Свет тоже это понял и снова появился в поле зрения. Это был не носитель фонаря, а светящийся сгусток воздуха, который нетерпеливо пульсировал в такт волнам боли и отчаяния этого человека.
Пинч навечно повис на краю пропасти, одна секунда времени разделила его чувства на вечность. — «Мерцающий свет, бездонная дыра, крошащийся камень стен, неуклонное падение вперед — вот как я умираю». Эта мысль пришла ему в голову неожиданно.
В этот бесконечный миг вмешалась Судьба — или, по крайней мере, что-то в этом роде. Это мог быть слепой случай, космический замысел или прихоть какого-нибудь бога, которого по неосторожности Пинч забыл богохульствовать. Два события произошли почти одновременно, и если бы мошенник исследовал их позже, он не смог бы сказать, чем они оба были. Из его разорванного камзола торчал амулет, который он украл из храма Повелителя Утра. Свободно повиснув, артефакт вспыхнул яркими красками рассвета, окутав все вокруг розовой дымкой. Манящий свет померк на его фоне, словно от боли.

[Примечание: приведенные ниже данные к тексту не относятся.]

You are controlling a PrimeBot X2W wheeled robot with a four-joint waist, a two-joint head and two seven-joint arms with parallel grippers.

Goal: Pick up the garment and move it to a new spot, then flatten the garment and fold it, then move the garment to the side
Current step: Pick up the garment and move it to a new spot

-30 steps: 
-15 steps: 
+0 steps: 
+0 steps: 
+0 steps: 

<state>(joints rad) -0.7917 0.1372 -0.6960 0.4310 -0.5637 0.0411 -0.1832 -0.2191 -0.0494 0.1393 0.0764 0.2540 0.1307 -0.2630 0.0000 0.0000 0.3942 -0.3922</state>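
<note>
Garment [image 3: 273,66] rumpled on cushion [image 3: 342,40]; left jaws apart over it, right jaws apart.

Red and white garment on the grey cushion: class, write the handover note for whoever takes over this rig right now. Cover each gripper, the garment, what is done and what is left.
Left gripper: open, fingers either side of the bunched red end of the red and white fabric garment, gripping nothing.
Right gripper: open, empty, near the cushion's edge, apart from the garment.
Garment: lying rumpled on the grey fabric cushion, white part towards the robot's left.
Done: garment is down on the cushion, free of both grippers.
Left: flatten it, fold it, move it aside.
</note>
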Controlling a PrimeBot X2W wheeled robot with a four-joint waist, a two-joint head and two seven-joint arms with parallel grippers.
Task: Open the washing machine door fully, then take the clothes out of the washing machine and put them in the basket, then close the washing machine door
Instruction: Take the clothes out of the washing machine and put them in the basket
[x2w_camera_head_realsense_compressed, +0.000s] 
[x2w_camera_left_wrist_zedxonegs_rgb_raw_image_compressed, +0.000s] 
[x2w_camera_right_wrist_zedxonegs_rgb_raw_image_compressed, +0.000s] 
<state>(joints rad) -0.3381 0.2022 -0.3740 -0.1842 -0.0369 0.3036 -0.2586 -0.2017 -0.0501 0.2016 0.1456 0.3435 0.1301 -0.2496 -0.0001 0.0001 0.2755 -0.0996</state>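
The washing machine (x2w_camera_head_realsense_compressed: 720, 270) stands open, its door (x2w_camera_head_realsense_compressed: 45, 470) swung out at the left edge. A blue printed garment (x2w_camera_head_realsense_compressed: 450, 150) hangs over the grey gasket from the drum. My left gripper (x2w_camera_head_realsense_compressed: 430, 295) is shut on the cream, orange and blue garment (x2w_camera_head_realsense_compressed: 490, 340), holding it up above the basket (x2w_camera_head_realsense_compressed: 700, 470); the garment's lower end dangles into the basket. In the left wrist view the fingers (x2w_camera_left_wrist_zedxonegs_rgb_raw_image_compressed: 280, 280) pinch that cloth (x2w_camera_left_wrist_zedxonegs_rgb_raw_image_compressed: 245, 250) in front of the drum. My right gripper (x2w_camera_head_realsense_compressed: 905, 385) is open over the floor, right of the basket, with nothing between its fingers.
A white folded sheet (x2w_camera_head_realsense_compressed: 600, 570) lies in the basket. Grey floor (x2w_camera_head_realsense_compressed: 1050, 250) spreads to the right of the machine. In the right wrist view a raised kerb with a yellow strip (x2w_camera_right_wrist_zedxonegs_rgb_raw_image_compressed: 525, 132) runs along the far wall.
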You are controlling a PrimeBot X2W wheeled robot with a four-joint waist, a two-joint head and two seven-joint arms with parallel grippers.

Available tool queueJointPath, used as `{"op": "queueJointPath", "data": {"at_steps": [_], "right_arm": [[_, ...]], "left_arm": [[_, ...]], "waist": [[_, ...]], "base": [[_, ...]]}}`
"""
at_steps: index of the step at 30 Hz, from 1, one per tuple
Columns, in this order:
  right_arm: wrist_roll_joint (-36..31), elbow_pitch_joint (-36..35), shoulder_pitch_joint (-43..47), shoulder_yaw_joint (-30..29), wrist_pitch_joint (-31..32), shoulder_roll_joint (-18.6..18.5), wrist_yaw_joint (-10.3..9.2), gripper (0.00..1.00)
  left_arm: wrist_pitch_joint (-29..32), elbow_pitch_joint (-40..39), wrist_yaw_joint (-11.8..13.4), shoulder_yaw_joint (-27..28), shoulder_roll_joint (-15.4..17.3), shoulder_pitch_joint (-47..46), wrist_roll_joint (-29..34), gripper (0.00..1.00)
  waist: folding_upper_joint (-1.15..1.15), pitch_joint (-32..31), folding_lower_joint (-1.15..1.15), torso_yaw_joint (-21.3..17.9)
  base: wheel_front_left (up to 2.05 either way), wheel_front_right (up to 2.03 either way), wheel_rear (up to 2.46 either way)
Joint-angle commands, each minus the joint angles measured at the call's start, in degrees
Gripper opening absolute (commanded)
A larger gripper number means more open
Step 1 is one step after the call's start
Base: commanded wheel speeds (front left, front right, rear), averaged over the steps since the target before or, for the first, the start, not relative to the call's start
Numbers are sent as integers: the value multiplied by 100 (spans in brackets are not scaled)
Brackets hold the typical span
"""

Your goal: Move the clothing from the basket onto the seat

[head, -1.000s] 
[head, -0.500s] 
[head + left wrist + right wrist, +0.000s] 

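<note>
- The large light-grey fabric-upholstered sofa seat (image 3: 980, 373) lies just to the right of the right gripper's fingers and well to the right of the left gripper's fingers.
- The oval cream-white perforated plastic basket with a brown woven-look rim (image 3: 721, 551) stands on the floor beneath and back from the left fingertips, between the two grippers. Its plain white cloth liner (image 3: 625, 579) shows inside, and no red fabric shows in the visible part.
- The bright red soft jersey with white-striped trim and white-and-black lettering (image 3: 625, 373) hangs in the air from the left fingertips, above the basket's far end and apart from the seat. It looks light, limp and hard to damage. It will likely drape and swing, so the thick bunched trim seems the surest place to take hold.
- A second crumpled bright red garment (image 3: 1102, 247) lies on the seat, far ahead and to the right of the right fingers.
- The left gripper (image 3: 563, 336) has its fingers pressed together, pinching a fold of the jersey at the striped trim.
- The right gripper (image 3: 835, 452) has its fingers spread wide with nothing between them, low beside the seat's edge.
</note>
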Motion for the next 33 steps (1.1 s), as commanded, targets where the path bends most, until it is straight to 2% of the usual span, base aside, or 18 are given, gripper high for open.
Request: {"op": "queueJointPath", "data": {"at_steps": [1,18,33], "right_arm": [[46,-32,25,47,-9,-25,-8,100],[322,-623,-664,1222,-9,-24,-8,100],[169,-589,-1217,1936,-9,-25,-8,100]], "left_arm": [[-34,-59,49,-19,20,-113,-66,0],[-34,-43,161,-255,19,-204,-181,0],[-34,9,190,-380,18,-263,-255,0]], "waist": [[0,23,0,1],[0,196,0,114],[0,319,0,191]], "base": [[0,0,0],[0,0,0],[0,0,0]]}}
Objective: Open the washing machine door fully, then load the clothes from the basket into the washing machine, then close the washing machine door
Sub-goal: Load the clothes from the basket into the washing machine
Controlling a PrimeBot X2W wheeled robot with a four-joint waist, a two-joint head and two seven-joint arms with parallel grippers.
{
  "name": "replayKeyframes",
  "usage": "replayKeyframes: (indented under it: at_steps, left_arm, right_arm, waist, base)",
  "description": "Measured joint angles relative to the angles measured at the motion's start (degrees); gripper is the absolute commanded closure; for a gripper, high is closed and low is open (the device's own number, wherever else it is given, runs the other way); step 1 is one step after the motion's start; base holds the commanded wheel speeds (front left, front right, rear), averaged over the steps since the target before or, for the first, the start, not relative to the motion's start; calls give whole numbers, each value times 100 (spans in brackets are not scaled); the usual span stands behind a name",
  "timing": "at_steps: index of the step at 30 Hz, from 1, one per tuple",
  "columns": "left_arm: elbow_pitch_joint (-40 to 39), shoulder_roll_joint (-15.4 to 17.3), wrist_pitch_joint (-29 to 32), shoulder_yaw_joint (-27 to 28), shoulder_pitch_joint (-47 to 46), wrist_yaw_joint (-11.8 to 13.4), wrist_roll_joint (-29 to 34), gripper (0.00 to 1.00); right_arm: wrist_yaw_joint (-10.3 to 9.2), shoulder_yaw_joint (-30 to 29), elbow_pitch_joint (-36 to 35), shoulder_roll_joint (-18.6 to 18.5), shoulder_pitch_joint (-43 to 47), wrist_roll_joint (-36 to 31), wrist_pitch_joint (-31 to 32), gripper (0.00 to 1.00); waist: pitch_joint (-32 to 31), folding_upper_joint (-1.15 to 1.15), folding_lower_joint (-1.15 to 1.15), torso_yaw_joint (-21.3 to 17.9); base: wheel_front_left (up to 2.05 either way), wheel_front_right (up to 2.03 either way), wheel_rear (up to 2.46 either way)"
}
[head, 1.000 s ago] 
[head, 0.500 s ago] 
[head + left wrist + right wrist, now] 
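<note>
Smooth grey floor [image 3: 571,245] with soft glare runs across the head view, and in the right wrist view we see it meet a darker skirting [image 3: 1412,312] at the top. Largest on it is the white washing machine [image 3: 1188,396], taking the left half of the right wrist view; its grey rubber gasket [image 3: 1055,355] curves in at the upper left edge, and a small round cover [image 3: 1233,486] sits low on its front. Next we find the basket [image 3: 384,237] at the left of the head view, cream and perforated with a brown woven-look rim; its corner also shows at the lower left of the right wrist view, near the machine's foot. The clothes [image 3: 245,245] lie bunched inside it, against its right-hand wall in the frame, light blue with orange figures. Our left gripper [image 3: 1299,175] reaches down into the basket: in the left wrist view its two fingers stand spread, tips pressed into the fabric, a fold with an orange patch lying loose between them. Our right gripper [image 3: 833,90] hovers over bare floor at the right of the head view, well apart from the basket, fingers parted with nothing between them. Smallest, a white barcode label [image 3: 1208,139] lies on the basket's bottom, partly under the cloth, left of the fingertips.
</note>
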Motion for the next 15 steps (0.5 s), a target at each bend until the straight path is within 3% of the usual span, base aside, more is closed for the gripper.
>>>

— «Ирония судьбы в том, что я должен умереть в сиянии славы».
Как только эта мысль сформировалась, что-то овладело им. Сильная рука или, может быть, когти сжались вокруг его руки, и отбросила его назад.
А потом этот момент закончился. Вспышка погасла, его падение прекратилось, и он стоял, моргая, в темноте на краю небытия. Чья-то рука схватила его и потащила прочь, и мошенник, спотыкаясь, последовал за ней, слишком ошеломленный, чтобы сопротивляться.
Когда его разум пришел в себя, все вокруг было совершенно черным. Рука, тонкая и женственная, провела его сквозь темноту, обогнула несколько углов и поднялась по лестнице. Его проводник уверенно двигался по черному миру.
— Кто ты такой? — потребовал Пинч, спотыкаясь на буксире.
Ответа не последовало.
Пинч попытался подтянуться, но рука настойчиво тянула его вперед.
— Доверься.
Слова были шепотом высушенной шелухи, хрупкой, как бумага, и наполненной музыкой слез. Это был голос
Пинч никогда его не слышал, но все равно это, казалось, успокоило его.
— Доверься мне, малыш.
Рука снова потянула вперед.
Возможно, из-за того, что его чувства были притуплены всем, что произошло, мошенник позволил увлечь себя дальше.
Направо, налево, налево и еще раз — они шли, пока, наконец, не остановились. Невидимый проводник приложил руку Пинча к стене и прошептал: — Вверх. Его нога вслепую коснулась нижней ступеньки.
— Вверх, безопасно. Иди. Проводник мягко подтолкнул его вперед и в то же время хотел удержать его.
— Кто ты такой? Вопрос, наконец, сформулировался сам собой.
— Друг. Иди. Голос боролся с душащим рыданием, а затем руки оставили его.